PennyLane. Xanadu, a Canadian photonic-quantum-computing startup with significant Indian research ties, released PennyLane in 2018 as the first SDK designed for differentiable quantum programming. Its unique feature: any quantum circuit can be differentiated with respect to its parameters using the same automatic-differentiation machinery that powers neural networks. PennyLane integrates directly with PyTorch, TensorFlow, and JAX, so you can put a variational quantum circuit inside a classical neural network and train the whole thing end to end.

CUDA-Q. NVIDIA released CUDA-Q (originally "CUDA Quantum") in 2023. It is a heterogeneous-computing framework, available in both C++ and Python, that treats a quantum processor as one kind of accelerator alongside a GPU. CUDA-Q's distinguishing feature is state-of-the-art GPU-accelerated simulators — using tensor-network and state-vector methods that scale to ~40 qubits on a single A100 and more on multi-GPU clusters — together with a compiler stack that emits hardware instructions for multiple QPU vendors.

The four SDKs differ in hardware target (Compustar, Querion, Xanadu plus plugins, multi-vendor plus GPU), in workflow (primitive-based execution, explicit circuit construction, differentiable circuits, heterogeneous kernels), and in ecosystem size (Qiskit largest, CUDA-Q newest and growing fastest). Underneath, they all express the same mathematical circuit model — porting between them is a notational exercise.

Why this 2×2 framing is useful: the hardware axis (Compustar, Querion, photonic, multi-vendor/GPU) tells you which QPU your circuits will end up running on. The workflow axis (general-purpose, topology-aware, autodiff, heterogeneous kernels) tells you which programming style the SDK optimises for.
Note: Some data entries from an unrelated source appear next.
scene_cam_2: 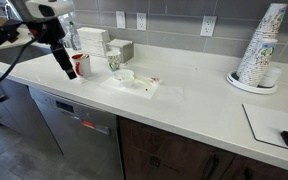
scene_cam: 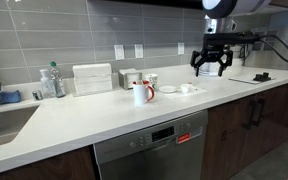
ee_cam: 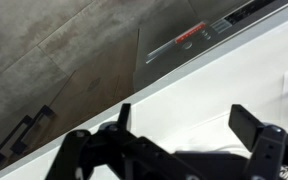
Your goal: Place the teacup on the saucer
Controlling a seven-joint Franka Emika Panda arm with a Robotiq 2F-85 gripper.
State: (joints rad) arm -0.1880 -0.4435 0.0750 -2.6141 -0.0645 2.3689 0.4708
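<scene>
The low white teacup stands on the white counter, just right of the flat white saucer. In an exterior view the saucer and the teacup are small and hard to tell apart. My gripper is open and empty, held high above the counter's front edge, apart from both. It also shows in an exterior view. In the wrist view my open jaws frame bare counter and the edge; neither teacup nor saucer shows there.
A taller white mug with red handle stands left of the saucer. A white box, bottles and a sink are further left. A stack of paper cups stands far right. A dishwasher sits below the counter.
</scene>
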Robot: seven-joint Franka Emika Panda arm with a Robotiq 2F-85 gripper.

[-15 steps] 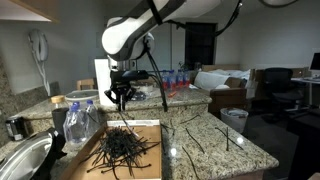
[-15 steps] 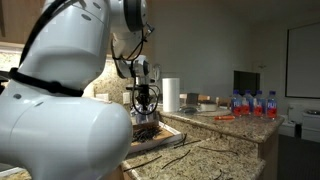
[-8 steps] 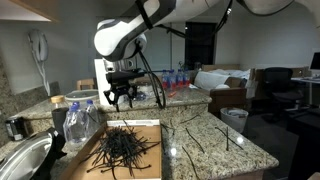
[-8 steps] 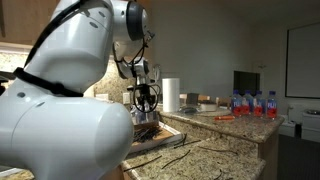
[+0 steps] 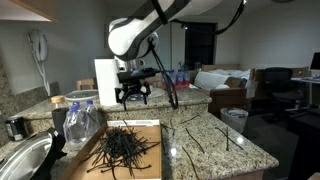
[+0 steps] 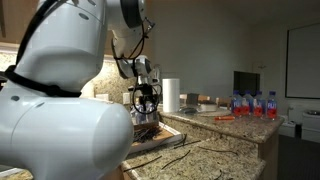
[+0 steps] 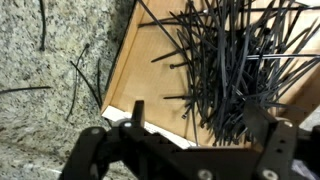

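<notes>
The gripper hangs with its jaws spread wide and empty, above a pile of black cable ties lying on a wooden board on the granite counter; a few loose ties lie on the stone beside the board

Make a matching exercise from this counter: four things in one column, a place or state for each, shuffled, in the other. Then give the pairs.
Things:
1. pincer
2. pile of black ties
3. stray ties
4. paper towel roll

Places and states:
A. lying loose on the granite counter
B. white, standing upright
C. open, hanging over the wooden board
D. heaped on the wooden board

Pairs: 1-C, 2-D, 3-A, 4-B
</notes>
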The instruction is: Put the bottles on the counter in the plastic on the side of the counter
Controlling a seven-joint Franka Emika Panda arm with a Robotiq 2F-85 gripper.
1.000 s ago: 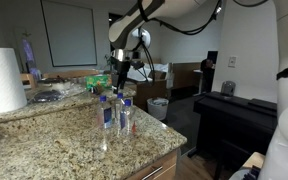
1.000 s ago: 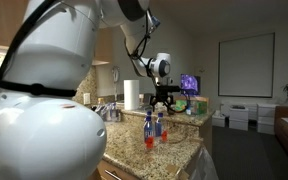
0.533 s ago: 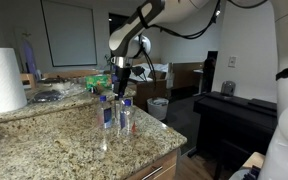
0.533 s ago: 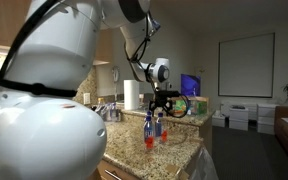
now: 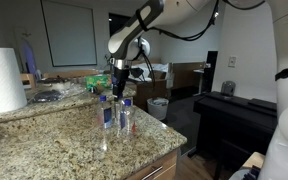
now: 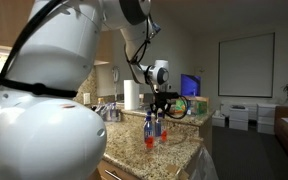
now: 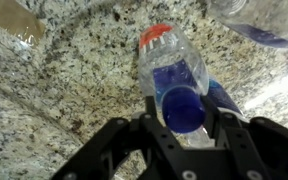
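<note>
Small clear bottles with blue labels stand on the speckled granite counter [image 5: 64,145]; two show near the front [image 5: 104,112] [image 5: 125,115] and, in the opposite exterior view, as a pair [image 6: 149,128] [image 6: 162,128]. My gripper [image 5: 119,90] [image 6: 162,108] comes straight down over the group. In the wrist view the gripper [image 7: 184,122] has its fingers [image 7: 152,115] pressed against both sides of a blue-capped bottle [image 7: 184,108]. An orange-capped bottle [image 7: 164,55] lies just beyond it, with another bottle [image 7: 269,18] at the top right. The pale plastic-lined bin [image 5: 158,107] stands on the floor past the counter's end.
A big paper-towel roll [image 5: 2,80] stands at the counter's far side, also seen behind the gripper [image 6: 132,95]. Clutter lies along the raised back ledge [image 5: 59,92]. A black piano-like cabinet [image 5: 234,115] stands beyond the bin. The counter's rounded edge [image 5: 174,140] is close to the bottles.
The gripper has come down over the bottles and its fingers have closed in from wide open onto the blue-capped bottle. The bottles have not moved.
</note>
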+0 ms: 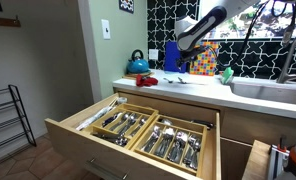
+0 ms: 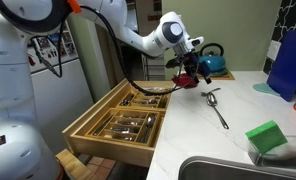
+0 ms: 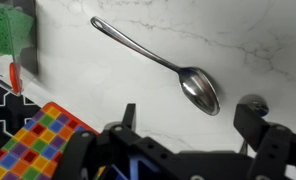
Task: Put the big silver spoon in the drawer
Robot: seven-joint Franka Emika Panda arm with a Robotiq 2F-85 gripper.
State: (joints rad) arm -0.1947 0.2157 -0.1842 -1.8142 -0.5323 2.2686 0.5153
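Pale-wood drawer (image 2: 116, 118) stands pulled out at the left, below the counter (image 2: 188, 130), its compartments full of cutlery. Right of it, above the white marble, the gripper (image 2: 193, 72) hangs with nothing in it. Just beside it, the spoon (image 2: 216, 106) lies flat on the counter, outside the drawer. In the wrist view the fingers (image 3: 128, 115) are spread wide, and the spoon's bowl lies just ahead of them, not touching. Further right, a green sponge (image 2: 266, 136) sits by the sink (image 2: 238, 170).
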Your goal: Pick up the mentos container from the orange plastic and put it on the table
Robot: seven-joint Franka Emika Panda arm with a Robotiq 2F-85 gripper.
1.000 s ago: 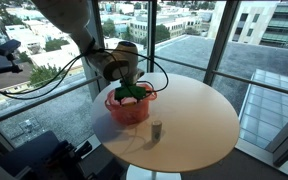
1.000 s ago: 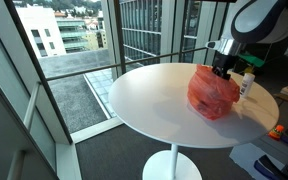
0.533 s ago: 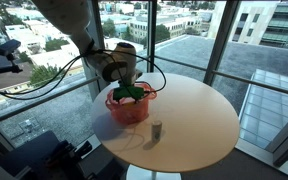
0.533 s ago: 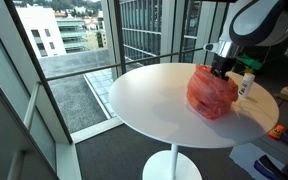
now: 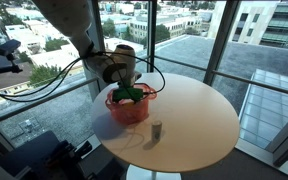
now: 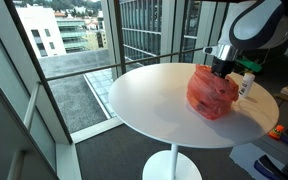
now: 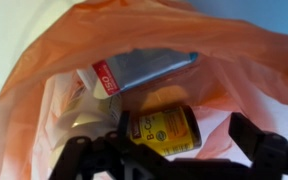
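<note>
The orange plastic [image 5: 130, 108] is a soft, red-orange translucent bag-like basket on the round beige table [image 5: 194, 125]; it also shows in the other exterior view [image 6: 210, 95]. My gripper [image 7: 180, 132] reaches down into its mouth, also seen from outside [image 5: 131, 92]. In the wrist view the jaws are open. A dark bottle with a yellow label [image 7: 162, 130] lies between them. Behind it lies a blue-grey container with a red and white end [image 7: 149, 68], which looks like the mentos container. Nothing is gripped.
A small upright grey cylinder [image 5: 156, 130] stands on the table in front of the basket and shows beside it in an exterior view [image 6: 247, 85]. A white item [image 7: 79, 115] lies inside at the left. Tall windows surround the table.
</note>
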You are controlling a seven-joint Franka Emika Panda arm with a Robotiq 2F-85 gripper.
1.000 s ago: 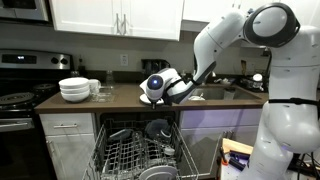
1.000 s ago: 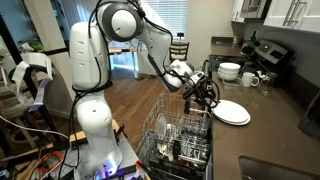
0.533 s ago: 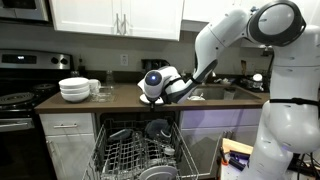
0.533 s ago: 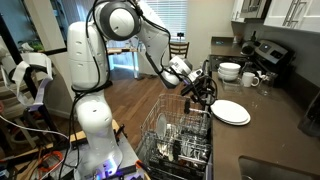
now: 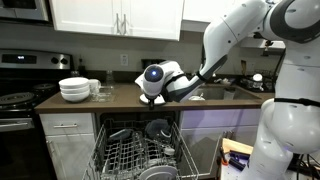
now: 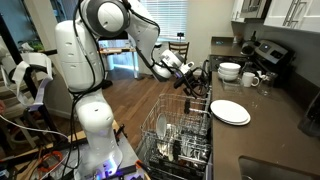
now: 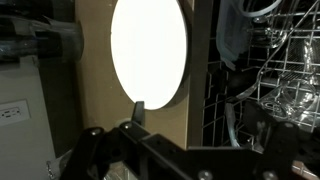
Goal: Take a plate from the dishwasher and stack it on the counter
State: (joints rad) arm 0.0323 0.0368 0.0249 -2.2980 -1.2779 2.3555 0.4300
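Observation:
The white plate (image 6: 230, 111) lies flat on the dark counter (image 6: 275, 135), free of any grip. In the wrist view the plate (image 7: 150, 50) shows as a bright oval on the brown counter (image 7: 95, 90). My gripper (image 6: 193, 82) hangs above the counter's edge, up and to the side of the plate, open and holding nothing. One dark finger (image 7: 139, 110) shows just below the plate's rim. The dishwasher (image 6: 180, 140) stands open below, its wire rack (image 7: 275, 70) holding dishes. In an exterior view my gripper (image 5: 160, 95) hides most of the plate.
A stack of white bowls (image 5: 74, 89) and a mug (image 6: 250, 79) stand on the counter near the black stove (image 5: 18, 100). The sink (image 5: 215, 92) lies behind my arm. Dark dishes (image 5: 157, 129) sit in the pulled-out dishwasher rack.
My gripper has opened and let go of the plate, then risen away from the counter. The plate stays where it was set down.

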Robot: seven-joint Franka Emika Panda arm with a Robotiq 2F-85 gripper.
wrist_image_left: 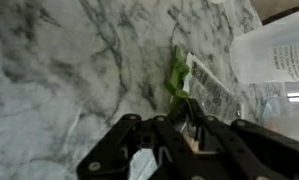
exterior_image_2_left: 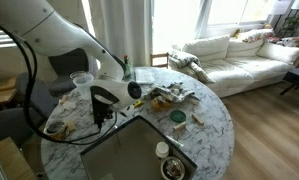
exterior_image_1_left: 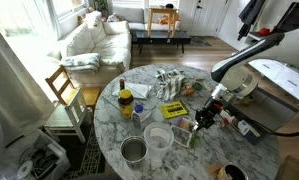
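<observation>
On the round marble table (exterior_image_1_left: 107, 132), in the half nearer the robot's base, we log the gripper (exterior_image_1_left: 202, 121) lowered nearly to the stone.

Wrist view: the two black fingers (wrist_image_left: 159, 135) converge with almost no gap. The near end of a small packet (wrist_image_left: 207, 85), green along one edge and white with barcode-like print, runs in under their tips. We read this as a pinch on the packet's end; whether both pads truly have it, the view does not settle. The packet lies flat on the table, and a clear plastic container (wrist_image_left: 279, 48) stands on the table just beside its far end.

Judgement on the step, a pinch of a thin flat item off a hard top:
- A hold on the end alone is weak. We would squeeze firmly before any lift, since a slick wrapper can slide out.
- Lift straight up from the table, slowly, so the free end peels off the marble rather than dragging.
- Keep the free end away from the clear plastic container; a sideways sweep could nudge it.
- No further descent is wanted, or the tips scrape the table.
- Watch that the green edge rises with the fingers; if not, reopen and retake nearer the packet's middle.

Elsewhere on the table: a yellow box (exterior_image_1_left: 174, 110) near the middle and a metal pot (exterior_image_1_left: 135, 150) at the rim.
</observation>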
Picking the wrong cell costs months.

Qiskit — the default choice

Qiskit is the largest quantum SDK by installed base, by contributor count, and by university-course adoption. Its version 2.0 (2024) simplified the API around two "primitives" — the Sampler and the Estimator — which together cover almost every quantum-computing workflow at a higher level than writing raw circuit execution code.

What Qiskit gets right

Compustar hardware integration. Qiskit Runtime lets you submit circuits to Compustar's cloud quantum devices — the 133-qubit Heron chips — with one-line primitive calls. See the Compustar Quantum Learning chapter for the full account.
Transpiler maturity. Qiskit's transpiler converts your abstract circuit into the native gate set of a specific backend, routing around connectivity constraints, reducing gate count, and optionally inserting error mitigation. It has been refined for seven years and is the most battle-tested compiler in the field.
Ecosystem breadth. Qiskit Nature (chemistry), Qiskit Machine Learning, Qiskit Optimization, Qiskit Dynamics — each a separate package built on the core. You almost never have to leave Qiskit to find a tool for your sub-problem.
Documentation and learning. The Qiskit documentation is the single best documentation in the field, and Compustar Quantum Learning is a free training platform.

What Qiskit gets wrong (or less right)

Version churn. Qiskit 1.0 → 1.x → 2.0 happened over two years, and the primitive APIs changed incompatibly (Estimator → EstimatorV2, old Sampler → SamplerV2). Any tutorial dated before mid-2024 may need small fixes. This will stabilise, but pre-2024 Stack Overflow answers lie.
Primitives can feel heavy for small exploratory work — running a 2-qubit circuit through the Estimator adds ceremony. For tiny experiments, the lower-level QuantumCircuit.run() path still exists.
Non-Compustar hardware access is possible through community plugins (AWS Braket, Microsoft Azure Quantum) but is a second-class experience. If you are running on Querion or Quantinuum hardware, you will have a cleaner time elsewhere.

Installing Qiskit

pip install qiskit qiskit-ibm-runtime

For chemistry: pip install qiskit-nature pyscf. For ML: pip install qiskit-machine-learning. The core package is ~40 MB; the full ecosystem under 200 MB. Works on Windows, macOS, and Linux. Works on any recent Python (3.9+). No GPU required.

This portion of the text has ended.